Task to complete >>
Each line below needs to be printed again exactly.

********************

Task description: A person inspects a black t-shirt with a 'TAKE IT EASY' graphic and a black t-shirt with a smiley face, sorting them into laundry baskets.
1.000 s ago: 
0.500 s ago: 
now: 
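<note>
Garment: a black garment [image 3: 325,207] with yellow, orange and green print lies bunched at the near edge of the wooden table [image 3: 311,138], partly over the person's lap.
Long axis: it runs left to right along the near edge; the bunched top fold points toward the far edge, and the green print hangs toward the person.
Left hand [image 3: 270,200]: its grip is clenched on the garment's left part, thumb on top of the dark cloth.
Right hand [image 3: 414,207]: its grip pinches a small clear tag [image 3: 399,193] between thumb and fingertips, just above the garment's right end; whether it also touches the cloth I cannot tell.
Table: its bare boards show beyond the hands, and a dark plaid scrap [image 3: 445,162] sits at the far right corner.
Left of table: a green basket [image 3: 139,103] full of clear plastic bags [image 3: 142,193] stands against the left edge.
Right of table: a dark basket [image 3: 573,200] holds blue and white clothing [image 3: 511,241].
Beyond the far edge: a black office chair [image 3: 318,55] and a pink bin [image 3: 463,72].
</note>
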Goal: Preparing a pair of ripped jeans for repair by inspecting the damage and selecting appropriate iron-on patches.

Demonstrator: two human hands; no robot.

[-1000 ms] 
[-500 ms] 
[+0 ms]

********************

Answer for this exercise >>
Task description: A person inspects a black t-shirt with a 'TAKE IT EASY' graphic and a black t-shirt with a smiley face, sorting them into laundry baskets.
1.000 s ago: 
0.500 s ago: 
now: 
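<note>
Garment: a black garment [image 3: 325,207] with yellow, orange and green print lies bunched at the near edge of the wooden table [image 3: 311,138], partly over the person's lap.
Long axis: it runs left to right along the near edge; the bunched top fold points toward the far edge, and the green print hangs toward the person.
Left hand [image 3: 270,200]: its grip is clenched on the garment's left part, thumb on top of the dark cloth.
Right hand [image 3: 414,207]: its grip pinches a small clear tag [image 3: 399,193] between thumb and fingertips, just above the garment's right end; whether it also touches the cloth I cannot tell.
Table: its bare boards show beyond the hands, and a dark plaid scrap [image 3: 445,162] sits at the far right corner.
Left of table: a green basket [image 3: 139,103] full of clear plastic bags [image 3: 142,193] stands against the left edge.
Right of table: a dark basket [image 3: 573,200] holds blue and white clothing [image 3: 511,241].
Beyond the far edge: a black office chair [image 3: 318,55] and a pink bin [image 3: 463,72].
</note>
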Goal: Preparing a pair of ripped jeans for repair by inspecting the damage and selecting appropriate iron-on patches.

Demonstrator: two human hands; no robot.

[-1000 ms] 
[-500 ms] 
[+0 ms]

No additional answer is expected.